### About this task
Pull each line holding the word "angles" from the data.

### Source records
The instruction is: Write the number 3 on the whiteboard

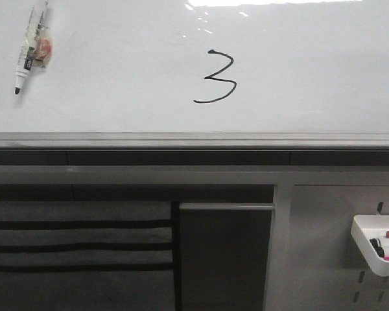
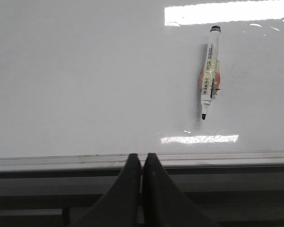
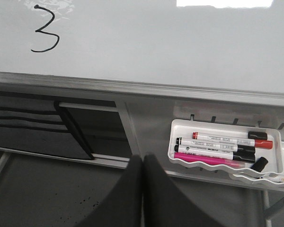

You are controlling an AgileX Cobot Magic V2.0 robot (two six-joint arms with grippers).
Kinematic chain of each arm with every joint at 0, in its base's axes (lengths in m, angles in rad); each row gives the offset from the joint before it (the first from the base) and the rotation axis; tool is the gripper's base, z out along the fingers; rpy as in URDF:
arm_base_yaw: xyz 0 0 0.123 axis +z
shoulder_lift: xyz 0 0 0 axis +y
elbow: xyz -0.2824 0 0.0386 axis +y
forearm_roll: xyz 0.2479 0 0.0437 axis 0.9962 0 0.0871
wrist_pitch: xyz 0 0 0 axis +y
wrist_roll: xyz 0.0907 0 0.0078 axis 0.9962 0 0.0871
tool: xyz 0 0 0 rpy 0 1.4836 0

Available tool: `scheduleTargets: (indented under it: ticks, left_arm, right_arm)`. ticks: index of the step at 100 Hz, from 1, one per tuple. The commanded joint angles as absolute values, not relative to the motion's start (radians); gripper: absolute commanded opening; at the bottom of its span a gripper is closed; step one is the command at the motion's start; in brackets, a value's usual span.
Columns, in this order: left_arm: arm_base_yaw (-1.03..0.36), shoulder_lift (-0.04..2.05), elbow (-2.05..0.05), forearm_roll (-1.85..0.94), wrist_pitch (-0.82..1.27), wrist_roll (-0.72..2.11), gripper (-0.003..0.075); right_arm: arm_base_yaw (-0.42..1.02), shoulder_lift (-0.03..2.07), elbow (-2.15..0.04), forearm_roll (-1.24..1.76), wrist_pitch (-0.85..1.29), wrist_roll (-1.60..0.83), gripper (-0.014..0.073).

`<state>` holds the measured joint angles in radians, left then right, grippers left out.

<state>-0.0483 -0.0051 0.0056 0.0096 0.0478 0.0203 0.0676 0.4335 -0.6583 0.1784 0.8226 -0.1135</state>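
- Glossy white whiteboard (image 1: 117,78) fills the far half of the front view, glare along its far edge, grey metal rail (image 1: 194,139) along its near edge.
- Grey perforated panel (image 1: 330,246) sits nearer than the rail, on the right; dark slotted rack (image 1: 78,246) on the left.
- White tray (image 3: 217,149) hangs on the panel at far right, holding red, black and pink markers; not part of the task.
- Loose marker (image 1: 31,46) lies on the board at the far left, cap off, black tip pointing toward the near side, long axis nearly near-far with a slight tilt; something taped or stuck to its barrel, red-orange patch, can't tell what.
- Left gripper (image 2: 142,163) has its jaws pressed together and holds nothing, sitting at the rail; the marker is ahead of it and to the right, well apart. Left arm is clearly the nearer one to the marker.
- Right gripper (image 3: 142,163) is also pinched closed and empty, low over the panel, just left of the tray; the digit lies ahead and to the left of it.
- Number 3 (image 1: 217,78) sits mid-board, slightly right of centre, well right of the marker: thin black line, upright, small blob at the top start, long lower tail curling left.
- Judgement: digit looks finished, task essentially done; nothing left needs gripping.
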Motion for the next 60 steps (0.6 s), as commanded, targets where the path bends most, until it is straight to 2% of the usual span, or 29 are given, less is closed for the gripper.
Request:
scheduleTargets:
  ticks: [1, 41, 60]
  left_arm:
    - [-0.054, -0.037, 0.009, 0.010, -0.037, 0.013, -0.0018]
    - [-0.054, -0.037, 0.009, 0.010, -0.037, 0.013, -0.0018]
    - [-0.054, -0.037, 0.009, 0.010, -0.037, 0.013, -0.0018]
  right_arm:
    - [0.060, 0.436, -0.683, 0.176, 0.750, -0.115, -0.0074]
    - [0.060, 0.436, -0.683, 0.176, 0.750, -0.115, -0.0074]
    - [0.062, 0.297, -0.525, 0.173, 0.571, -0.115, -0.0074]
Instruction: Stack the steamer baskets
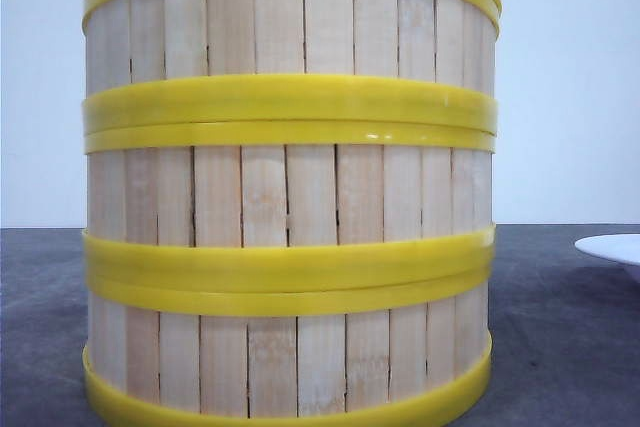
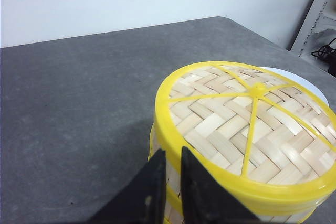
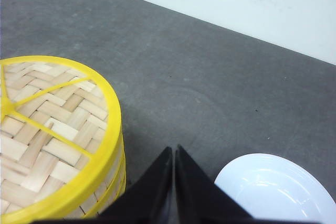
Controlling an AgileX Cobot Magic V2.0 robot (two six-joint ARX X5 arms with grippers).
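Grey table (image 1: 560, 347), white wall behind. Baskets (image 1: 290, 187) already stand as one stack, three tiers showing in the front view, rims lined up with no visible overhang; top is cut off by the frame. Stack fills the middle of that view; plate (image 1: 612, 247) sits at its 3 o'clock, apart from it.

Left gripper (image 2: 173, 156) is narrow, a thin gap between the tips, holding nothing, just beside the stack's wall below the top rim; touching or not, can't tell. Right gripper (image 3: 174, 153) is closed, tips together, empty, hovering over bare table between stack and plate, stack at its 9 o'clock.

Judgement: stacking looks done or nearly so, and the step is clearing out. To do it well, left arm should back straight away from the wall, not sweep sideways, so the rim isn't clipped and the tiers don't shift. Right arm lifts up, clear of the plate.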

### Response area
Kinematic chain of each arm with every joint at 0, in its base's axes (lengths in m, angles in rad); each row gives the offset from the joint before it (the first from the base) and the rotation axis; tool is the gripper's base, z out along the fingers; rpy as in URDF:
Available tool: `scheduleTargets: (indented under it: ticks, left_arm, right_arm)`. ticks: index of the step at 100 Hz, from 1, one per tuple. The commanded joint angles as absolute values, not relative to the motion's start (radians); gripper: absolute commanded opening; at the bottom of its span a gripper is closed; step one is the command at the motion's start; in brackets, a value's usual span.
`<state>` holds the measured joint angles in radians, left then right, grippers left out.

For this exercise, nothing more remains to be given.